Task details ::
Give all of the data below again exactly, and drop the images.

Source data ::
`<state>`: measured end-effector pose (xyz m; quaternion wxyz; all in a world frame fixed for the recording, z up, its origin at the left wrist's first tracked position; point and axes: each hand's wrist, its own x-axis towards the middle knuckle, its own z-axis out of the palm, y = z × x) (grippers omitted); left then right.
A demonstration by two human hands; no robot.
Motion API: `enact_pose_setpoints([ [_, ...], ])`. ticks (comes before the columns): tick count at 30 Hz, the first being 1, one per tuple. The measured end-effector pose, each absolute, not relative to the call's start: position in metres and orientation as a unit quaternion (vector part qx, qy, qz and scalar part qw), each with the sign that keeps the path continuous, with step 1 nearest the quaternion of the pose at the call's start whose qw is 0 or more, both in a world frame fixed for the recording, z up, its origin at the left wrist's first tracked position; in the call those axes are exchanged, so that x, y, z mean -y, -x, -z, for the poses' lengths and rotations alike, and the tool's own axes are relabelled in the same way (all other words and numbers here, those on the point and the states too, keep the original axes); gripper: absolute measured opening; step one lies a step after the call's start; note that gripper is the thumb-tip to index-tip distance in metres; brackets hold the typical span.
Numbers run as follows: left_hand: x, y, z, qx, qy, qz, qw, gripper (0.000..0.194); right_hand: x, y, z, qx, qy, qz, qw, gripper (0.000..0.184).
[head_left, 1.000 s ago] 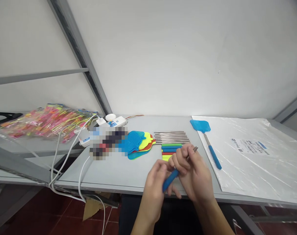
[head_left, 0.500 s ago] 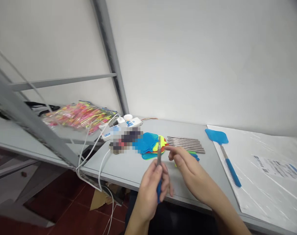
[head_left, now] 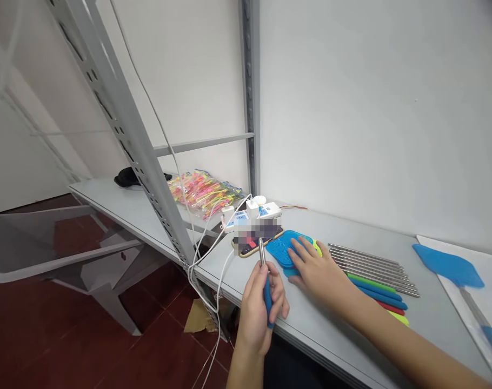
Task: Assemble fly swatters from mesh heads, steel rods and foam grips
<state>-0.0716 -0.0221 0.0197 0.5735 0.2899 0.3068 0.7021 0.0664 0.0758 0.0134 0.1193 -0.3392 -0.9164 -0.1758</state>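
Upright in my left hand (head_left: pixel 256 305), a metal rod with a blue handle (head_left: pixel 267 296) is wrapped by closed fingers. My right hand (head_left: pixel 321 273) lies over a pile of mesh fly swatter heads (head_left: pixel 280 249), fingers stretched and slightly spread across the blue ones. A bit of yellow head (head_left: pixel 318 247) shows behind the fingers. Right of that hand, several bare metal rods (head_left: pixel 371 265) lie side by side. Green, blue, red and yellow handles (head_left: pixel 381 296) lie in front of them, partly hidden by my right forearm.
A phone (head_left: pixel 252 250), blurred out in part, lies beside a white power strip (head_left: pixel 272 209) with trailing cables. Bagged colourful items (head_left: pixel 203 189) sit behind the grey metal frame (head_left: pixel 124 124). A blue fly swatter (head_left: pixel 449 265) rests at the right on white packaging (head_left: pixel 491 248).
My view has turned left. My right hand has moved from above the table onto the blue swatter heads. My left hand still holds the rod with its blue handle.
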Motion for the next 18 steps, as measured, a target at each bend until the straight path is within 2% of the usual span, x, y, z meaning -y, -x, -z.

Output for this exercise ::
`<state>`: measured end-effector pose (xyz m; quaternion wxyz; all in a world frame fixed for the recording, z up, its origin at the left wrist's first tracked position; point and axes: each hand's wrist, its own x-axis towards the middle knuckle, its own z-axis out of the palm, y = z × x) (grippers omitted); left then right.
A demonstration by two human hands; no robot.
Motion API: `enact_pose_setpoints([ [_, ...], ])`. ticks (comes before the columns): tick count at 30 Hz, the first being 1, one per tuple. The measured end-effector pose, each absolute, not relative to the call's start: position in metres and orientation as a unit quaternion (vector part qx, qy, qz and scalar part qw), each with the sign that keeps the path continuous, with step 1 nearest the quaternion of the pose at the call's start whose qw is 0 or more, both in a world frame fixed for the recording, z up, its origin at the left wrist's first tracked position; in the call those axes are exchanged, so that x, y, z mean -y, -x, -z, for the poses' lengths and rotations alike, and the tool's own axes are relabelled in the same way (all other words and numbers here, those on the point and the states too, keep the original axes); gripper: absolute measured opening; step one lies a step after the call's start; note that gripper is the thumb-tip to index-tip distance in metres; brackets hold the typical span.
Numbers run as follows: left_hand: x, y, z, qx, qy, qz, qw, gripper (0.000..0.194); right_hand: x, y, z, qx, qy, qz, qw, gripper (0.000..0.184).
[head_left, 1.000 s ago] 
[head_left, 0.500 s ago] 
[head_left, now] 
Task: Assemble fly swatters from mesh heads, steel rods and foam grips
<state>-0.0716 -0.0221 0.0197 0.5735 0.2899 0.3068 0.7021 0.0664 0.0758 0.0134 0.1193 -0.3392 -0.9164 -0.1758</state>
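Upright in my left hand (head_left: pixel 256 305), a metal rod with a blue handle (head_left: pixel 267 296) is wrapped by closed fingers. My right hand (head_left: pixel 321 273) lies over a pile of mesh fly swatter heads (head_left: pixel 280 249), fingers stretched and slightly spread across the blue ones. A bit of yellow head (head_left: pixel 318 247) shows behind the fingers. Right of that hand, several bare metal rods (head_left: pixel 371 265) lie side by side. Green, blue, red and yellow handles (head_left: pixel 381 296) lie in front of them, partly hidden by my right forearm.
A phone (head_left: pixel 252 250), blurred out in part, lies beside a white power strip (head_left: pixel 272 209) with trailing cables. Bagged colourful items (head_left: pixel 203 189) sit behind the grey metal frame (head_left: pixel 124 124). A blue fly swatter (head_left: pixel 449 265) rests at the right on white packaging (head_left: pixel 491 248).
My view has turned left. My right hand has moved from above the table onto the blue swatter heads. My left hand still holds the rod with its blue handle.
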Motion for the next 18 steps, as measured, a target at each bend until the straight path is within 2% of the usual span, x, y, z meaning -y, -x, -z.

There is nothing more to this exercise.